* _Aim of the task_: Find and copy each line of the listing below that has the word "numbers" in it.

* _Data excerpt_:
┌──

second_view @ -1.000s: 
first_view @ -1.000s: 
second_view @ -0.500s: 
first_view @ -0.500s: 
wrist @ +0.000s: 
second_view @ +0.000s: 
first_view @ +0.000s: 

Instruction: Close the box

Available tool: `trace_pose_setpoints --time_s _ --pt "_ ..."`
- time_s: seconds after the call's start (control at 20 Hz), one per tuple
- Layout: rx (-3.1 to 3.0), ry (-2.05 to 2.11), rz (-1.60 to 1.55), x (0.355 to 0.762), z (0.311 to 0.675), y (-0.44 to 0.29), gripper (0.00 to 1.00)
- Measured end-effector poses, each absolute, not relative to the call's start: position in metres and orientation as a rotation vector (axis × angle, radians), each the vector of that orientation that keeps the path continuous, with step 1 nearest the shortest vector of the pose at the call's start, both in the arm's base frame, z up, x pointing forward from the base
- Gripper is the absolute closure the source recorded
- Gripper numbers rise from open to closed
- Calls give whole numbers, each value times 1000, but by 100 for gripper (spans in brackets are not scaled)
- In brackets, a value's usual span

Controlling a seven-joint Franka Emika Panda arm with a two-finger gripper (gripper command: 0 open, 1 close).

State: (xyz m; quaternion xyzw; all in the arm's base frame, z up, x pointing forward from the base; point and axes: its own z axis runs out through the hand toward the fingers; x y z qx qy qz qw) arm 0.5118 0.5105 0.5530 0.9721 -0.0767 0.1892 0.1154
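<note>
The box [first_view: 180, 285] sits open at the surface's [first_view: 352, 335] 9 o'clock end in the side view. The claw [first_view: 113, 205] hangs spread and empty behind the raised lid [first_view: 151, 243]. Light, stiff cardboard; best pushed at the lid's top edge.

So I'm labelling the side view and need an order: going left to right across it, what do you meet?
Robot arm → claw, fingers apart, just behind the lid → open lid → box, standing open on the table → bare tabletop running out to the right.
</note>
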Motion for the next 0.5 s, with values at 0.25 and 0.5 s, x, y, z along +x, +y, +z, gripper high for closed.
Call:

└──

* _Task result_:
- Gripper numbers rise from open to closed
- Calls give whole numbers, each value times 1000, but by 100 for gripper (spans in brackets are not scaled)

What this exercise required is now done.